Rodriguez debuted in the WWE on the SmackDown brand on August 20, 2010, as a personal ring announcer to Alberto Del Rio. As well as being the personal ring announcer, Rodriguez also helped Del Rio win matches by distracting his opponents.

On the January 4, 2011 episode of NXT, Rodriguez took Del Rio's place in a battle royal for the NXT Pros, and was quickly eliminated by R-Truth. On NXT, Rodriguez feuded with Del Rio's Rookie, Conor O'Brian, after he claimed a rat problem. On the January 18 episode of NXT, Rodriguez and O'Brian brawled backstage, setting up Rodriguez's WWE singles debut, which he won. After the match, O'Brian was eliminated from NXT. Del Rio later gained a new Rookie, Brodus Clay, after Clay won a match which allowed him to change his Pro. Del Rio "temporarily" passed Pro responsibilities of Clay to Rodriguez on the February 1 episode of NXT but never returned for the rest of the season, so Rodriguez managed to coach Clay to a second-place finish in the season finale on March 1.

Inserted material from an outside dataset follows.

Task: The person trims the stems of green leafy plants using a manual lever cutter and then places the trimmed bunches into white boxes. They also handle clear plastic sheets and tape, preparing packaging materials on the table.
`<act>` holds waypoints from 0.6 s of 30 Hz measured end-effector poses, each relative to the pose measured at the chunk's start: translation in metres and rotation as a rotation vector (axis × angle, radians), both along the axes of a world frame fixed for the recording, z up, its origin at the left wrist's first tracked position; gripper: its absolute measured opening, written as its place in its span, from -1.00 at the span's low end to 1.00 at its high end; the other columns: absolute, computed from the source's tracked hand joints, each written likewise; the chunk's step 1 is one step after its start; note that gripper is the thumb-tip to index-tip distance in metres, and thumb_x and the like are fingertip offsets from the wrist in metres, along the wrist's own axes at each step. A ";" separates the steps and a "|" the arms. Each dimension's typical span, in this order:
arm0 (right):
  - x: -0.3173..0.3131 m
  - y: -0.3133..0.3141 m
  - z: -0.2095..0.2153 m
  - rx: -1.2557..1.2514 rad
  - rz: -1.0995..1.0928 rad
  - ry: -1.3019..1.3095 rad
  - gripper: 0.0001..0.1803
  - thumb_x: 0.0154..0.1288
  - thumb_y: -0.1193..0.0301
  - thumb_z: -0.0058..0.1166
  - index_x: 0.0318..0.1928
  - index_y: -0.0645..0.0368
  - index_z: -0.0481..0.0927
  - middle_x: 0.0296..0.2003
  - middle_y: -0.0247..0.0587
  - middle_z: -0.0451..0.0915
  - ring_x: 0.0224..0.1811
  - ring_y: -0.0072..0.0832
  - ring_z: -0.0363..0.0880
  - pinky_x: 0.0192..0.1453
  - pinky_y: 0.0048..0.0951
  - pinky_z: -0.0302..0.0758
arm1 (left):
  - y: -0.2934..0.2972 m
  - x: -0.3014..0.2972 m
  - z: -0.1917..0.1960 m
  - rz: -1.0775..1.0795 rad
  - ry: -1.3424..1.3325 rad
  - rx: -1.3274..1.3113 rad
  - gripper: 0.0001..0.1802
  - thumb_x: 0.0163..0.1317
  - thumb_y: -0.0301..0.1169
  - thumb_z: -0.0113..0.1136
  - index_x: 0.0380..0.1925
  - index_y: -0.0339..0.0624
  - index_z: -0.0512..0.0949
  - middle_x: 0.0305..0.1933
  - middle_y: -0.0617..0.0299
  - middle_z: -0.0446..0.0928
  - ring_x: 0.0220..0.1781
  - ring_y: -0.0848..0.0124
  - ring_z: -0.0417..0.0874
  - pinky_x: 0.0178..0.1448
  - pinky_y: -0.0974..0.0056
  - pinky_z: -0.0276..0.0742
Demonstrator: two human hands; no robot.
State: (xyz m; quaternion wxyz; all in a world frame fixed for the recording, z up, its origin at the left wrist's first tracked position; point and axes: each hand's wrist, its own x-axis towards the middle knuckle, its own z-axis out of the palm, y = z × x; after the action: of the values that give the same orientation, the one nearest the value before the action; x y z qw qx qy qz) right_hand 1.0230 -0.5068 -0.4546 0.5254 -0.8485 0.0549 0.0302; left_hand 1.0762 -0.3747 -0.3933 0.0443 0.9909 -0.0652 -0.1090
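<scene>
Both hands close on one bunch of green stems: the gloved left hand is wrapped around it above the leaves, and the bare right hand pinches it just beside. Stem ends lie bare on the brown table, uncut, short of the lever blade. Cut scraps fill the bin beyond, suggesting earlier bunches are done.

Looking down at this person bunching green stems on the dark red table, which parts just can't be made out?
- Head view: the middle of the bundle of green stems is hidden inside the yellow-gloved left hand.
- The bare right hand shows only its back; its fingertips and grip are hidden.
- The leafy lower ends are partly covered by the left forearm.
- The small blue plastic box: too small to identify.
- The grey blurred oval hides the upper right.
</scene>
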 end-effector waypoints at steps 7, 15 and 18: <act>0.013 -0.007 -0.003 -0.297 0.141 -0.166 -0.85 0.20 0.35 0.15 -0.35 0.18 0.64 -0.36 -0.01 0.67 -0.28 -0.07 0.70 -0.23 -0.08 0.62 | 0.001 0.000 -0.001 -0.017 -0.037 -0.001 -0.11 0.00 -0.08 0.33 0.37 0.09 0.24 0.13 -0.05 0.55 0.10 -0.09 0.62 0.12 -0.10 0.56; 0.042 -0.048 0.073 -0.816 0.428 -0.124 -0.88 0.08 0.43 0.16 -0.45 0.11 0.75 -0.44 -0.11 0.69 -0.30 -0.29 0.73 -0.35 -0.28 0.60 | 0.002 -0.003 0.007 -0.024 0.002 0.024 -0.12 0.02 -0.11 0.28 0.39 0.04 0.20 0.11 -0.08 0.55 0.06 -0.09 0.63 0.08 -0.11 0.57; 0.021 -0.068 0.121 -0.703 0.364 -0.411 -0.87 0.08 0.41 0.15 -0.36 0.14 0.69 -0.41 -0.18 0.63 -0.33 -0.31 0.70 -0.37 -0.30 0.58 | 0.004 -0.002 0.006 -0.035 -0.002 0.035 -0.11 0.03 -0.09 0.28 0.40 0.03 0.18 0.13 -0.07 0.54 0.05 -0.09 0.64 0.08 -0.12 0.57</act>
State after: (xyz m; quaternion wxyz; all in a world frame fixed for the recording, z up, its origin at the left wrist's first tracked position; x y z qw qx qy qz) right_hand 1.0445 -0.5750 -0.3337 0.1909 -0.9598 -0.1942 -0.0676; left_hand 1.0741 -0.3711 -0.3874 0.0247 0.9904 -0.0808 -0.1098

At the 2011 WWE Draft, Rodriguez and Del Rio were drafted to the Raw brand; the duo clashed with Big Show when Rodriguez ran over Big Show's leg by using Del Rio's car. On June 6, Rodriguez masqueraded as Big Show as Del Rio mocked Big Show. On his return to Raw on June 13, Big Show attacked Del Rio. Rodriguez came to his employee's aid and he was brutally attacked which caused him to take time off for an injury. Rodriguez returned on July 18, 2011 On August 30 episode of SmackDown, when John Cena called out Del Rio, Rodriguez walked out alone to reply to Cena. Rodriguez spoke in a mixture of English and Spanish, explaining that Del Rio was not present. Cena then asked Rodriguez to deliver a message to Del Rio, and then promptly punched Rodriguez in the face. On the September 12 episode of Raw SuperShow, Rodriguez wrestled his first match for the brand, teaming with Del Rio to lose to John Cena and Bret Hart.

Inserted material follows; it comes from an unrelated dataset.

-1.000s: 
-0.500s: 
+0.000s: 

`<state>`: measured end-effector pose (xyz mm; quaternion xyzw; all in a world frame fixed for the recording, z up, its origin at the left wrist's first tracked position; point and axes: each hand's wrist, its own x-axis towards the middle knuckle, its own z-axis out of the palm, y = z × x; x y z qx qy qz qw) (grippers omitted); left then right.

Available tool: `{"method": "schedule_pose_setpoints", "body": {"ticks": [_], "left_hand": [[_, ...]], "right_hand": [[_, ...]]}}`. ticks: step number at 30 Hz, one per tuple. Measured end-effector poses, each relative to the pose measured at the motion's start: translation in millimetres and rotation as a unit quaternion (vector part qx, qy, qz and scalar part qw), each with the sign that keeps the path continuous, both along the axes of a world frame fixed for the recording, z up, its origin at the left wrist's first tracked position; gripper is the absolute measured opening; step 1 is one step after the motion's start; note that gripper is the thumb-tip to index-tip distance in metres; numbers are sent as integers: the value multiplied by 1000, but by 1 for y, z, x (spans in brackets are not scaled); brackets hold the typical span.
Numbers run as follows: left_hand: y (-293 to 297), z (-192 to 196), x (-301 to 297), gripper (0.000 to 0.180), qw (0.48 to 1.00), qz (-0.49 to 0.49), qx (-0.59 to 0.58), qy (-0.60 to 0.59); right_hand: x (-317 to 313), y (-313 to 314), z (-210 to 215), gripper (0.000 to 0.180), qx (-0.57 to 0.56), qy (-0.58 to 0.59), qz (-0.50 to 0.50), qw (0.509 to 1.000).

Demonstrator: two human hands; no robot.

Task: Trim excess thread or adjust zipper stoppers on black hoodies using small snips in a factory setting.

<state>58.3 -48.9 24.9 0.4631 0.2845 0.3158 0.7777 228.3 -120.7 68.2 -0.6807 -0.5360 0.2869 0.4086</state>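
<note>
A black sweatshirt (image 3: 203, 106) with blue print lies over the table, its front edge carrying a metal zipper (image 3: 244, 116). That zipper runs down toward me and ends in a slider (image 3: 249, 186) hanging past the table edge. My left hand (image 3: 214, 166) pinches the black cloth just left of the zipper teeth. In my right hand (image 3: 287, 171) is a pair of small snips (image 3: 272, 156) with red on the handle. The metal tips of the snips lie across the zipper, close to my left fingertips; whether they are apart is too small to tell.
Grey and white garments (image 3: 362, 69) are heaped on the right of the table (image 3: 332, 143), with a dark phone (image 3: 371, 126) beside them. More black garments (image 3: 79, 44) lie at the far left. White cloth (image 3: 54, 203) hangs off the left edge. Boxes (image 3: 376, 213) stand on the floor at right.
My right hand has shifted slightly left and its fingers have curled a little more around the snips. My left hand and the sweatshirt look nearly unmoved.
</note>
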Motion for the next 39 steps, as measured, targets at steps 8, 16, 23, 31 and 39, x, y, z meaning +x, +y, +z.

At TLC: Tables, Ladders and Chairs, Rodriguez tried to help Del Rio regain the WWE Championship during Del Rio's Triple Threat Tables, Ladders, and Chairs match. Rodriguez climbed to the top of a ladder in the ring to try to reach the WWE Championship hanging above the ring, but Del Rio's opponents, CM Punk and The Miz, tipped the ladder over such that Rodriguez fell out of the ring and crashed through a table at ringside. Rodriguez's fall was described by critics as dangerous and scary-looking, as well as "the major moment of the show". Fellow professional wrestler Mick Foley, well known for his participation in various dangerous matches, also commented that it was "one heck of a bump". On the January 9, 2012 episode of Raw SuperShow, when Del Rio was absent, The Miz bullied Rodriguez into insulting and calling out R-Truth. R-Truth came out and made Rodriguez sing La Cucaracha. After that, R-Truth delivered his finisher to Rodriguez. At the 2012 Royal Rumble event, Rodriguez participated in the Royal Rumble match, entering at #8. He and Mick Foley eliminated Justin Gabriel, after which Rodriguez was eliminated by Santino Marella.

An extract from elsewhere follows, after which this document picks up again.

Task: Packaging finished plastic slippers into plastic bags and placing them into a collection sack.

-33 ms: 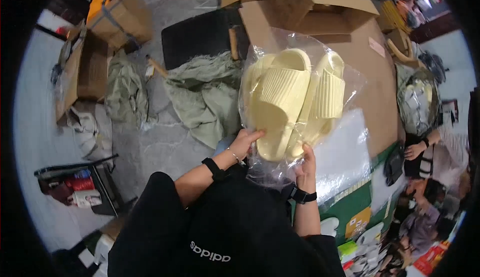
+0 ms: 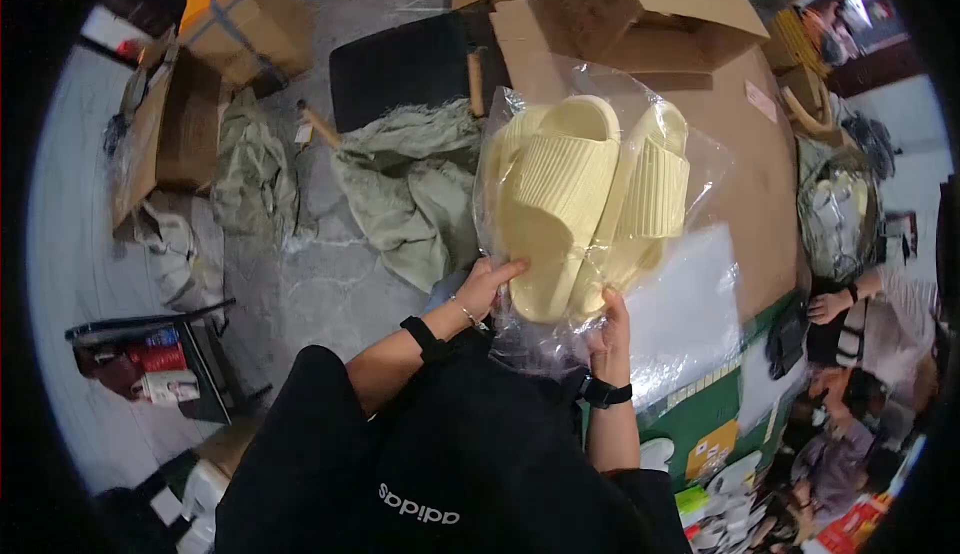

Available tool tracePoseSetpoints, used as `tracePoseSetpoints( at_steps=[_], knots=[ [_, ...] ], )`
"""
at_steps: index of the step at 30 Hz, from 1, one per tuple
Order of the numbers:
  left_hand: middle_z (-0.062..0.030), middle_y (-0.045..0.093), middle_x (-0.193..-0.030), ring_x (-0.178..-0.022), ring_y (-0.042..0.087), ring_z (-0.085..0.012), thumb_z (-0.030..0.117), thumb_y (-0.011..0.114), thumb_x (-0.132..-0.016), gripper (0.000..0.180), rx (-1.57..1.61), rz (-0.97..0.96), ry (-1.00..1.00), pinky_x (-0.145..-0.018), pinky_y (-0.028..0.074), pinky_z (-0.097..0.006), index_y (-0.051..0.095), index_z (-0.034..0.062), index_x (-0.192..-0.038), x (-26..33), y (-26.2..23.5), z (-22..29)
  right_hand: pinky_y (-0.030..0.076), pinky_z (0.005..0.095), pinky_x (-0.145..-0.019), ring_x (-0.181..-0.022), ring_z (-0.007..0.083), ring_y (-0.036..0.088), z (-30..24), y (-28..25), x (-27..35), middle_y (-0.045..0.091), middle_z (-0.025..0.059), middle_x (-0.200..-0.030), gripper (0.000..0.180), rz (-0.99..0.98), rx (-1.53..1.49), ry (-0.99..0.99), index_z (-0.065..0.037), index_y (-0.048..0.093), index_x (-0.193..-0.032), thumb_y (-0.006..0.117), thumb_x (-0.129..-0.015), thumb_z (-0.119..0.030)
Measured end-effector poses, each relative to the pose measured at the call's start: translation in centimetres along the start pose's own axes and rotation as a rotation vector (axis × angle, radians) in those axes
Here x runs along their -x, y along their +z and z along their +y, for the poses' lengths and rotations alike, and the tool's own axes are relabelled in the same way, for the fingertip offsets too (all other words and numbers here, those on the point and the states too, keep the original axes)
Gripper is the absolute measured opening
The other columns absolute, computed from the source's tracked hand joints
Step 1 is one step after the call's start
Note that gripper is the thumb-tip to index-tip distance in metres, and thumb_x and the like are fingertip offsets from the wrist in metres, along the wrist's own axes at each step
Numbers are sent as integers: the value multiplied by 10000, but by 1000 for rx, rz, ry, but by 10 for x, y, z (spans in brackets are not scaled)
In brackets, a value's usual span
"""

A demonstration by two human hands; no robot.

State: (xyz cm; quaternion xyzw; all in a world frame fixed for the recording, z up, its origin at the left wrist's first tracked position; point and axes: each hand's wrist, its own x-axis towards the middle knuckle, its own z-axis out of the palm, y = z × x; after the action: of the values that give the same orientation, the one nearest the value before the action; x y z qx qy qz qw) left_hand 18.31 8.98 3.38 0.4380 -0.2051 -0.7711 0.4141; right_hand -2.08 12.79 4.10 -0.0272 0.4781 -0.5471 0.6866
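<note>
Pale yellow slide slippers (image 2: 565, 176) with ribbed straps lie inside a clear plastic bag (image 2: 708, 166), held up in front of my body. My left hand (image 2: 486, 286) grips the bag at its lower left, thumb pressed over a slipper's near end. At the lower right, my right hand (image 2: 610, 329) pinches the bag, its thumb on the other slipper's near end. Some of the fingers of both hands are hidden beneath the bag. Loose crinkled plastic hangs between my wrists. Under the slippers, a stack of clear plastic bags (image 2: 690, 299) rests on the table.
An open cardboard box (image 2: 650, 24) stands on the brown cardboard-covered table (image 2: 770, 244) ahead. Green sacking (image 2: 410, 189) is draped beside a black chair back (image 2: 400, 74) to the left. More cartons (image 2: 250, 29) stand at far left. Another person's hand (image 2: 828, 306) shows at right, near a black pouch (image 2: 788, 339).
The surroundings have shifted slightly right and down in the view. My hands keep the same hold on the bagged slippers.
</note>
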Motion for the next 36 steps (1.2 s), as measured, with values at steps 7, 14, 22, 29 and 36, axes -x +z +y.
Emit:
tracePoseSetpoints(
  at_steps=[7, 14, 22, 29, 36],
  knots=[
    [-64, 611, -944, -821, 578, -109, 193, 595, -827, 321, 170, 140, 187, -736, 462, -241, 553, -38, -1046, 35, -63, 25, 480, 390, -828, -958, 257, 553, 34, 62, -29, 543, 123, -1070, 468, -230, 43, 182, -1, 450, -1153, 613, -741, -150],
    [-35, 619, -801, -659, 556, -76, 284, 569, -847, 332, 184, 297, 124, -573, 438, -219, 597, -12, -995, 38, -124, 40, 475, 383, -831, -983, 248, 545, 76, 123, -53, 527, 114, -1107, 475, -148, 212, 285, -24, 427, -1191, 594, -777, -183],
    [-12, 602, -740, -456, 454, -44, 363, 591, -818, 401, -103, 284, -285, -383, 333, -195, 612, 1, -987, 13, -203, 83, 440, 414, -872, -1037, 292, 513, 136, 170, -77, 485, 139, -1194, 516, 5, 163, 387, -31, 386, -1242, 561, -802, -236],
    [-95, 550, -1120, -951, 543, -179, 315, 624, -807, 533, 302, 342, -261, -784, 457, -312, 482, -17, -1199, -10, -257, 73, 446, 412, -857, -1020, 274, 524, 177, 192, -120, 524, 126, -1141, 451, 148, 215, 536, -30, 455, -1187, 585, -815, -251],
    [-94, 618, -908, -741, 593, -147, 227, 589, -842, 324, 275, 481, -283, -591, 474, -264, 559, -13, -1058, -23, -288, 44, 444, 325, -879, -1009, 203, 543, 202, 188, -189, 544, 118, -1139, 475, -115, 203, 719, -11, 436, -1217, 583, -826, -238]
  ],
)
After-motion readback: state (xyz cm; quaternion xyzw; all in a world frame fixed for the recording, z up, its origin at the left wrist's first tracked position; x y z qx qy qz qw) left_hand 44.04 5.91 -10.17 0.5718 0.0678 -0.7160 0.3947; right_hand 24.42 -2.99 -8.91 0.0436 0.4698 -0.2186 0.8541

On the May 21 episode of Raw SuperShow, Santino Marella criticised Rodriguez's announcing and then attacked Rodriguez. Rodriguez unsuccessfully challenged Marella to a match on the May 25 SmackDown. On the June 8 SmackDown, to tie in with Del Rio's feud with World Heavyweight Champion Sheamus, Rodriguez dressed up as Sheamus and mocked Sheamus' mannerisms. Rodriguez's portrayal of Sheamus was praised from critics and fans alike. On the June 11 episode of Raw SuperShow, Rodriguez resumed his feud with Marella, teaming with Beth Phoenix to beat Marella and Layla. After the match, Marella embarrassed Rodriguez by ripping off Rodriguez's shirt to reveal he was wearing a Justin Bieber T-shirt underneath. Their feud ended at No Way Out, when Rodriguez lost to Marella in a non-title tuxedo match, Rodriguez's first pay-per-view singles match. In September 2012, during Del Rio's feud with Sheamus, Rodriguez suffered a Brogue Kick from Sheamus and thus enlisted David Otunga's help as his lawyer to try and ban the Brogue Kick. Rodriguez was later pinned in a six-man tag match later that month with Del Rio and Otunga against Sheamus, Rey Mysterio and Sin Cara.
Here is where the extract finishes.